Antony is going to Flevoland, where he’s erecting an enormous anthropoid statue, derived, as usual, from a cast of his own body. This one is going to be 25-metres high and welded together from the same steel girders used to build electricity pylons. We’re walking along the South Downs Way as he describes this to me: it’s a flat, grey day, and the grey-green humpbacked hills are like so many awesome cetaceans, migrating along the Sussex Weald.
There are pylons marching over the Downs, and as Antony discourses knowledgeably upon them, waving his long arms about, it’s difficult not to see them as wreathed in high-tension cable while the pylons stride along, slamming down one concrete boot after another, and occasionally snapping: “Very good!”
If Antony sees a polder, it only makes him bolder, and Flevoland has to be the biggest polder of them all – thousands of square kilometres of reclaimed Zuider Zee. To begin with, the pancake of drying silt, wrested from the sea, was settled by Dutch fundamentalists, the kind who believe buttons to be the work of Satan. Lowlands, low church – you get the photo. But Flevoland proved too much of a pays bas even for them, and they retreated.
By the late 1980s the ersatz towns of Flevoland were experiencing real social problems, as Surinamese immigrants were dumped in them, and in the absence of any light on the horizon – only dykes – turned to drug-dealing and violence. But now Flevoland is on the up: doughty Dutch burghers have encouraged the Surinamese to build a scale reconstruction of a Batavian fort – with a scale model of a Dutch East India ship moored alongside. It’s a nice – and very cloggy – conceit, this: a creation of land, and on it a recreation of colonialism there’s no terra more nullis than the bottom of the sea. Meanwhile wind farms have blossomed – hence Antony’s Homo pylonis.

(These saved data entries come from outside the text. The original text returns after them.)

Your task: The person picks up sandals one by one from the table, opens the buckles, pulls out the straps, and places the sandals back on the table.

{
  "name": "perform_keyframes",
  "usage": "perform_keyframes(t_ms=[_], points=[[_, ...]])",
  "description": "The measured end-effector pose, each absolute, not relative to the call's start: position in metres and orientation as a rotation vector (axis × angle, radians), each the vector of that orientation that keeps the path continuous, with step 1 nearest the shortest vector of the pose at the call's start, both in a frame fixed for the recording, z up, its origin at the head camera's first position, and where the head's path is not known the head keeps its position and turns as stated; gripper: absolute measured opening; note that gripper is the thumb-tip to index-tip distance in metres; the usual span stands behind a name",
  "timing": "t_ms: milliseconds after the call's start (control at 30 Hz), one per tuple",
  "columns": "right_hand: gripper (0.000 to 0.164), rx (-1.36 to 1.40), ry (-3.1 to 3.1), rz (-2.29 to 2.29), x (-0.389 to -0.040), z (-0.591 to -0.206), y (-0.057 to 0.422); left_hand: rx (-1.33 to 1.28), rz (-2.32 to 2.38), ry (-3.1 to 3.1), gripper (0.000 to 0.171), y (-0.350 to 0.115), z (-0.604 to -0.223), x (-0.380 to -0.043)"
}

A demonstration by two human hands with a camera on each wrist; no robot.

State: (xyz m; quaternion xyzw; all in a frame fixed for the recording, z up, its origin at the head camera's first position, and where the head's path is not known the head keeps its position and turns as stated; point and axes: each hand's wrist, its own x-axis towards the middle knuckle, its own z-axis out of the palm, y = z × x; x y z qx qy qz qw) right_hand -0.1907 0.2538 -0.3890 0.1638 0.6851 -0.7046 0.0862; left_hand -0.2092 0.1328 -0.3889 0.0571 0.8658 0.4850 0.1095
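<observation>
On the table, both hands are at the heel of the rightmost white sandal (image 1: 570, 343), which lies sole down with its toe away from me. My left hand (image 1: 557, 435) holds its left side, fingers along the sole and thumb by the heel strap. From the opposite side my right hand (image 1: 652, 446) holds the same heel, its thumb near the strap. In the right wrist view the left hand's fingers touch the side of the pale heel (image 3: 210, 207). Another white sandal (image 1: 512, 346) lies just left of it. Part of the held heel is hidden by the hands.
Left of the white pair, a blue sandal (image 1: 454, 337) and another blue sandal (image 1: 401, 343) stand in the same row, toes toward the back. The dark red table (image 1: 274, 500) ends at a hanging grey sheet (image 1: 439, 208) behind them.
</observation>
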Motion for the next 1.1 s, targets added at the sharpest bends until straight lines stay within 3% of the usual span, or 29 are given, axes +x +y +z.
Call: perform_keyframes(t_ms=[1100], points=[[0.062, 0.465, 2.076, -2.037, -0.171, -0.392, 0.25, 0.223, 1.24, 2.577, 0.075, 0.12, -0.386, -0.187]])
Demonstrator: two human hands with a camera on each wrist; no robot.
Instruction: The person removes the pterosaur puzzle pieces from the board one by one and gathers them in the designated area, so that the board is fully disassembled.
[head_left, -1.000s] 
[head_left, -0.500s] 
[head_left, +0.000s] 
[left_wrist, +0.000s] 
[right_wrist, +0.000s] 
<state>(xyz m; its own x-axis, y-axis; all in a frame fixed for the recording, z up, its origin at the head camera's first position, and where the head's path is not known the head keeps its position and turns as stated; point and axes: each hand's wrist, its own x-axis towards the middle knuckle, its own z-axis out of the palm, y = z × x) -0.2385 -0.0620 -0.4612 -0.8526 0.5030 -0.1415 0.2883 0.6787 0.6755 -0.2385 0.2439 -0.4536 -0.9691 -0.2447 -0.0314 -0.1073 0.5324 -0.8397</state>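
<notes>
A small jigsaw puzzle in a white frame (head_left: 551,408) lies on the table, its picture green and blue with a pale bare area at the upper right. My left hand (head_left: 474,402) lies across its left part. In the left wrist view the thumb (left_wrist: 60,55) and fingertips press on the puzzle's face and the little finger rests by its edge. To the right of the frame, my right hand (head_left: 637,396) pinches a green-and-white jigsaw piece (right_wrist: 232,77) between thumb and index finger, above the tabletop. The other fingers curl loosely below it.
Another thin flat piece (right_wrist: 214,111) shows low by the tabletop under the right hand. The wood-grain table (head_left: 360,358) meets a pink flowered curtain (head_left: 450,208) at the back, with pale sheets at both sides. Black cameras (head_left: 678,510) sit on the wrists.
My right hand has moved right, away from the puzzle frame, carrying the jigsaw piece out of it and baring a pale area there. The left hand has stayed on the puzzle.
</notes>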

I passionately desire to go to Flevoland – all the more so when John, the architect, reveals that he’s also off there on an unheard of site visit. John – as has been remarked in PsychoGeographies passim – usually takes such a lackadaisical approach to his metier, that’s he sometimes turns a corner to be confronted, unexpectedly, by a 10-storey building that he himself has designed, with no comprehension of how it got there. Flevoland is ideal for his conception of the built environment: a slate blanker than a sheet of paper or a VDU screen.
Once he’s there we exchange texts: “It’s appalling, every junk-food outlet and crappy postmodern building you’ve ever conceived of all in one place.”
“But can you walk across it?” I demand.
“Yes,” comes the reply. “But you’d go insane!”
Perhaps I already am insane, because while this is going on I’m far nearer to the Highlands than the Netherlands, driving north on the A73 from Airdrie, together with a squad of two small boys in camouflage kit, heading for yet another frenzied assault on Stirling Castle. But first, we stop off in Cumbernauld. This, the first of the Scottish new towns, was built in the 1950s to accommodate overspill from Glasgow’s bombed tenements.
Poor, poor Cumbernauld: poured and hammered into being in the white heat of Britain’s brief affair with Modernism – ever since, rejected and derided as the ugliest town in the land. Channel 4 viewers have even voted to have it blown up – without specifying evacuation first. Yet why such savagery? We can’t all live in Poundbury, or otherwise crawl up the Prince of Wales’s arse. Admittedly, it is a brilliant October day, but Cumbernauld doesn’t seem such a dreadful place to me in fact, it doesn’t even look like a town at all: but the biggest motorway service centre ever conceived of, straddling the A8011 like a steel and concrete cabre tossed by the McGods.
Cumbernauld has the distinction of having been Britain’s first shopping mall – and its first multi-level covered town. It may be derided now, because its penthouse apartments never found tenants and have cracked and spalled with time, but the mall remains, almost a kilometre of retail outlets! I take the boys to Greggs to liberate some doughnuts, and then we give the flightless smokers outside the Kestrel a swerve and head on to the Royal Burgh, where – to be blunt – we find the same thing.
With its princely apartments, vast kitchens, arching chapel and soaring great hall its garden, its battlements, and its Argyll and Sutherlanders’ regimental museum – not forgetting its plentiful retail opportunities (if, that is, you get off on shortbread and pipe bands), Stirling Castle clearly beats Cumbernauld as the first multi-level covered town in this neck of the woods.
En fin, I may not have made it to Flevoland, but I have proved – to my own satisfaction at least – that wherever you go in this world the Flevoland dialectic still obtains: a go-round of bricks and mortar as relentless as the waves in the North Sea. Very good!